* [YOUR INSTRUCTIONS] From the listing below, copy only the lines running from the line that contains "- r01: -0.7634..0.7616" to the line that contains "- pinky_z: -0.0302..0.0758", both included.

= Beginning of Section =

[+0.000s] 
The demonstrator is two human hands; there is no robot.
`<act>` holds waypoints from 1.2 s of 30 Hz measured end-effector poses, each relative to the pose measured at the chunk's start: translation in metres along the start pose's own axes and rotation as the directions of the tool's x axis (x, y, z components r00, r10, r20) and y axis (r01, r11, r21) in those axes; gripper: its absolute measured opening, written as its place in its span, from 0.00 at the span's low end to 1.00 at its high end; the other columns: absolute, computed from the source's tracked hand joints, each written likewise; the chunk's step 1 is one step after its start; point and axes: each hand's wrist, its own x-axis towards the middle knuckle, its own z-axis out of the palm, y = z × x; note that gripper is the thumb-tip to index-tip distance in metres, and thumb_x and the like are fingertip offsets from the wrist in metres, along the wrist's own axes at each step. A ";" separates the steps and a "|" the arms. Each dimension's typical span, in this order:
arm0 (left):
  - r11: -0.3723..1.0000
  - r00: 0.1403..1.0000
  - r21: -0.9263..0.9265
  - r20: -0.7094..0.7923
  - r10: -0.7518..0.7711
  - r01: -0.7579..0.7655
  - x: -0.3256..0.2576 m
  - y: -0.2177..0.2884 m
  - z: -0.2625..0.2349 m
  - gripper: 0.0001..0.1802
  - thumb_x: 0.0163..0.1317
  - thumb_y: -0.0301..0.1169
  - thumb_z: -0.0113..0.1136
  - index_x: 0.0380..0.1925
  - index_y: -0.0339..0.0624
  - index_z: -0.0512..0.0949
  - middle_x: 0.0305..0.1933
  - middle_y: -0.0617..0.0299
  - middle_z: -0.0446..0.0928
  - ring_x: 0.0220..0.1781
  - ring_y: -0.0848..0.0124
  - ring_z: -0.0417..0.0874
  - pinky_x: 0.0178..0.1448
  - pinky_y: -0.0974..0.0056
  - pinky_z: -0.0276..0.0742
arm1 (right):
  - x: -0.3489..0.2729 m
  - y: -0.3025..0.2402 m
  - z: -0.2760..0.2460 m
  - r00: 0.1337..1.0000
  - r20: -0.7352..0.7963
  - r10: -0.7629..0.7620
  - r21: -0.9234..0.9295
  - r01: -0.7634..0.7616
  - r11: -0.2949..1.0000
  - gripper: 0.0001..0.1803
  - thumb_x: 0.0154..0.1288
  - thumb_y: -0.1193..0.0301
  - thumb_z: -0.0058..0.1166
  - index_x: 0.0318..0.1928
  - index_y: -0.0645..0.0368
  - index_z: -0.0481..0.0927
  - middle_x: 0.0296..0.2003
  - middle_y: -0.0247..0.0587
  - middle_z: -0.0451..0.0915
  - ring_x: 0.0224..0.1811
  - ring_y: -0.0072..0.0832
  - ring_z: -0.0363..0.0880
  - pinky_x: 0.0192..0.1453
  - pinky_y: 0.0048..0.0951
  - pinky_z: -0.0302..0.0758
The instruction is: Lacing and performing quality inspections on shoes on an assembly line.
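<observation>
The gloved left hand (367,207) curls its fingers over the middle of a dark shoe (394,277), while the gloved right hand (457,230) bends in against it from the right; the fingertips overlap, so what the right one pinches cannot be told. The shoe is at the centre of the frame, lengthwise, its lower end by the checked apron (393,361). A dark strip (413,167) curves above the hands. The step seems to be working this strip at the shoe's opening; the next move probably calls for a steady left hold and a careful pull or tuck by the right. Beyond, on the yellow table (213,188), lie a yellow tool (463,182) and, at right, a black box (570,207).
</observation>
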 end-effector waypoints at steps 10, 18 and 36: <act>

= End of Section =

* [RESULT OF THIS TASK]
  - r01: -0.7634..0.7616
  - r11: -0.2949..1.0000
  - gripper: 0.0001..0.1803
  - thumb_x: 0.0154..0.1288
  - thumb_y: -0.1193..0.0301
  - thumb_z: -0.0058..0.1166
  - index_x: 0.0318..0.1928
  - index_y: -0.0645..0.0368
  - index_z: -0.0481..0.0927
  - middle_x: 0.0296..0.2003
  - middle_y: -0.0247..0.0587
  - middle_z: -0.0451..0.0915
  - ring_x: 0.0224..0.1811
  - ring_y: -0.0072..0.0832
  - ring_z: -0.0363..0.0880
  - pinky_x: 0.0192..0.1453
  - pinky_y: 0.0048..0.0951
  - pinky_z: -0.0302..0.0758

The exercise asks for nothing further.